Blödsinn, sagte der ganze Rest ihres Körpers. Fühlt sich prima an. Die aus dem Phemus-Kreis, die wissen wirklich, was man mit Drogen alles anstellen kann! Hoch sollen sie leben, dreimal hoch!
(Blinzeln)
»Fühlen Sie sich besser?«
Eine blöde Frage! Sie fühlte sich überhaupt nicht gut. Ihre Augen taten weh, ihre Ohren taten weh, ihre Zähne taten weh, ihre Zehen taten weh. In ihrem Schädel brummte es wie verrückt, und immer wieder spürte sie stechende Schmerzen, die in der Nähe ihres linken Ohres anfingen und sich dann bis in ihre Fingerspitzen zogen. Aber sie kannte diese Stimme.

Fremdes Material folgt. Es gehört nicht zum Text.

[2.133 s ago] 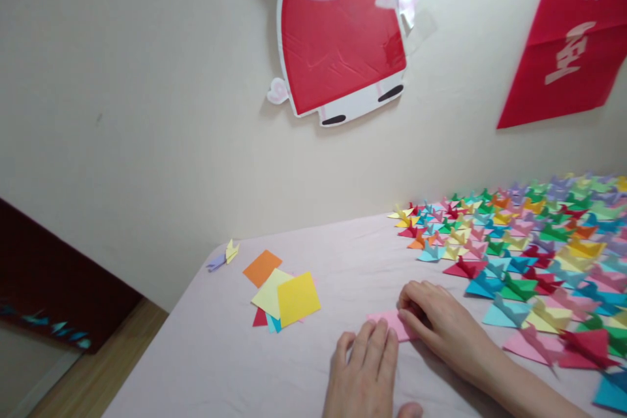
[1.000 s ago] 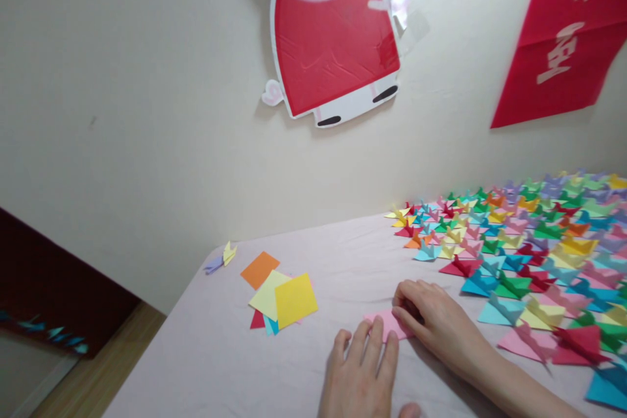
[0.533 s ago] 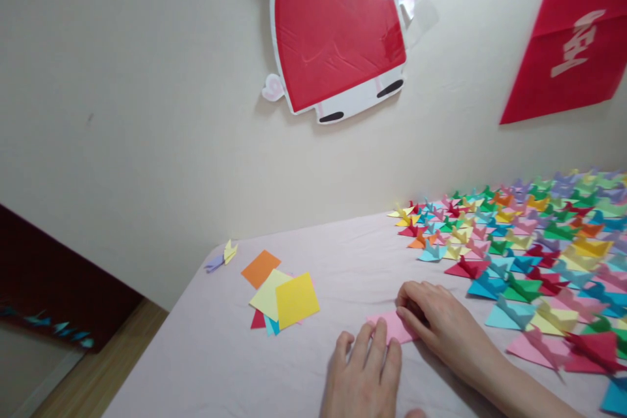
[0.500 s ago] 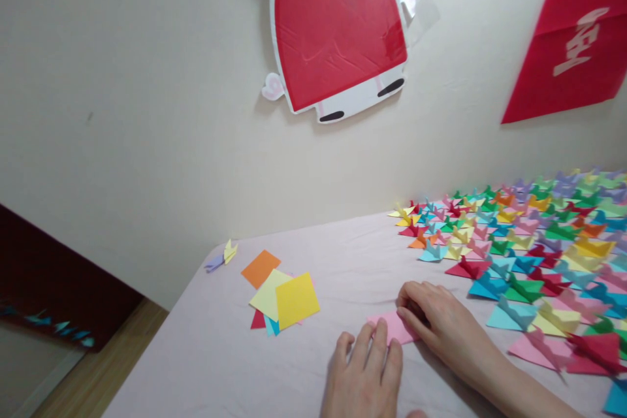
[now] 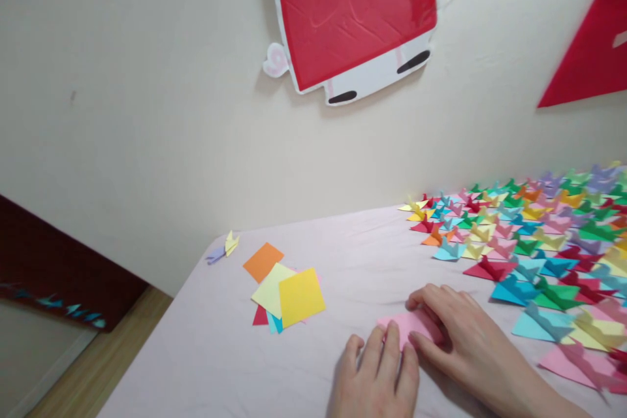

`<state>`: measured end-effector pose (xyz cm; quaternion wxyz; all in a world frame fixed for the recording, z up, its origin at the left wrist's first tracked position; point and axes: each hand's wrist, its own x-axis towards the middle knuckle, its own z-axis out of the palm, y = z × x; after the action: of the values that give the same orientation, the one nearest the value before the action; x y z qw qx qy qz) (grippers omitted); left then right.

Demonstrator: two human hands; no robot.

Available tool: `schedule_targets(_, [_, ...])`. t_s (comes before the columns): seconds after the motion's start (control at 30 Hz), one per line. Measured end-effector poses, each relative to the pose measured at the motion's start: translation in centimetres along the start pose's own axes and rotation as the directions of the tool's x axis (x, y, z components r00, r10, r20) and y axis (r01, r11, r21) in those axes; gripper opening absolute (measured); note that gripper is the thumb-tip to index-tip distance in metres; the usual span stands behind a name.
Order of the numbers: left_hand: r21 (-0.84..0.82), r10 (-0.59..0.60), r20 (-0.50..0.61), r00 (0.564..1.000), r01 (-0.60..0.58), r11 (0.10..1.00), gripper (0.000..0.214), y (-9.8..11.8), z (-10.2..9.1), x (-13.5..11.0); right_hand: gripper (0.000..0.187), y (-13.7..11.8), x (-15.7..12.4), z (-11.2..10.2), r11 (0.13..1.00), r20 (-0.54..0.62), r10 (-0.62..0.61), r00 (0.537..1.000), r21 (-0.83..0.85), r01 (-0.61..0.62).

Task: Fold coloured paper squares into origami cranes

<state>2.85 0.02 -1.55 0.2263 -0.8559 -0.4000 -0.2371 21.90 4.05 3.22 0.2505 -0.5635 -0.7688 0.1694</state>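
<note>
A pink paper square (image 5: 407,325) lies flat on the pale pink table cover (image 5: 220,353), near the front edge. My left hand (image 5: 377,375) lies with its fingers stretched flat, the fingertips pressing on the paper's near-left edge. My right hand (image 5: 458,333) rests on the paper's right side, fingers curled and pressed down on it, thumb against the near edge. Part of the paper is hidden under both hands.
A loose pile of paper squares, yellow (image 5: 300,296), pale yellow and orange (image 5: 263,261), lies left of my hands. Two small folded pieces (image 5: 224,248) sit at the far left corner. Several rows of coloured folded paper figures (image 5: 529,241) cover the right side. A wall with a red cartoon sticker (image 5: 355,16) stands behind.
The view has dropped and shifted left, so everything sits further right. My right hand's fingers have slid over the pink paper; my left hand stays pressed on its edge.
</note>
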Motion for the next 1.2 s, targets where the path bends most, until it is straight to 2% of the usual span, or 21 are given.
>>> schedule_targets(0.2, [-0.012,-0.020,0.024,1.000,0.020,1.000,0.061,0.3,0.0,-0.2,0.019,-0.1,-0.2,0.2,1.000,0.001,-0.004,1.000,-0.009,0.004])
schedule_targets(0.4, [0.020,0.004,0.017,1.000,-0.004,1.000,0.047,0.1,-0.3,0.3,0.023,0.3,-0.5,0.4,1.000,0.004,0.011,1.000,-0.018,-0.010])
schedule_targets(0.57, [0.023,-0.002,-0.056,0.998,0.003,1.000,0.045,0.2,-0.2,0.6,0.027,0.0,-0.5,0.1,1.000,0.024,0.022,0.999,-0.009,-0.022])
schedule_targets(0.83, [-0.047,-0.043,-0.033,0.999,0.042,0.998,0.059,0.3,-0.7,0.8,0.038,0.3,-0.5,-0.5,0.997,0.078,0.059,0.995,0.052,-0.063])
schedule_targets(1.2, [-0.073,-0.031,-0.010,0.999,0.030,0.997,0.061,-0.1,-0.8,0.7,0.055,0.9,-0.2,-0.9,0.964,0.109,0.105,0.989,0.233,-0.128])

Darya öffnete die Augen. Wie von Zauberhand war ein Mann an ihrem Bett erschienen.
»Ich kenne Sie.« Sie seufzte. »Aber ich weiß noch nicht einmal, wie Sie mit Vornamen heißen. Sie armer Kerl! Sie haben bestimmt gar keinen Vornamen, was?«
»Doch, hab ich. Hans.«
»Captain Hans Rebka. Dann ist ja alles in Ordnung, Sie haben ja doch einen Vornamen! Sie sehen eigentlich ganz gut aus, Sie müssten nur ein bisschen häufiger lächeln. Aber Sie sind doch eigentlich auf Erdstoß!«
»Wir sind schon wieder zurück.«
»Ich will auch nach Erdstoß!«
Diese blöde Droge, dachte sie dann. Das lag an dieser Droge, anders konnte das gar nicht sein, und jetzt wusste sie auch, warum sie auf Wachposten-Tor verboten war. Sie musste unbedingt die Klappe halten, bevor sie noch irgendetwas sagte, was ihr so richtig Ärger einbrachte.
»Kann ich da auch hin, lieber Hans? Ich muss nämlich da hin, weißt du? Also: Lässt du mich nach Erdstoß reisen? Wie wär’s, Hans Rebka?«
Sie blinzelte, bevor er ihr antworten konnte. Er war verschwunden.
Als sie dann die Augen wieder öffnete, war im Raum eine deutliche Veränderung vorgenommen worden. Zu ihrer Rechten war ein Geflecht aus schwarzen Metallröhren errichtet worden, das an eine Art würfelförmiges Baugerüst erinnerte. In dessen Mitte hing ein Haltegeschirr, das mit stabilen Tauen an den Ecken befestigt war. In diesem Geschirr — der an eine Tonpfeife erinnernder Torso, dicht von weißen Binden umwickelt, der Kopf hing schlaff herab, die dünnen Gliedmaßen zu beiden Seiten vertikal ausgestreckt — hing J’merlia.
Die verdrehte Haltung des umwickelten Leibes ließ an die unerträglichen Schmerzen kurz vor dem letzten krampfartigen Atemzug eines Sterbenden denken. Sofort blickte Darya sich nach Atvar H’sial um. Die Cecropianerin war nirgends zu sehen. War es möglich, dass die Symbiose der beiden so ausgeprägt war, dass der Lo’tfianer ohne die andere gar nicht würde überleben können? War er gestorben, als die beiden getrennt wurden?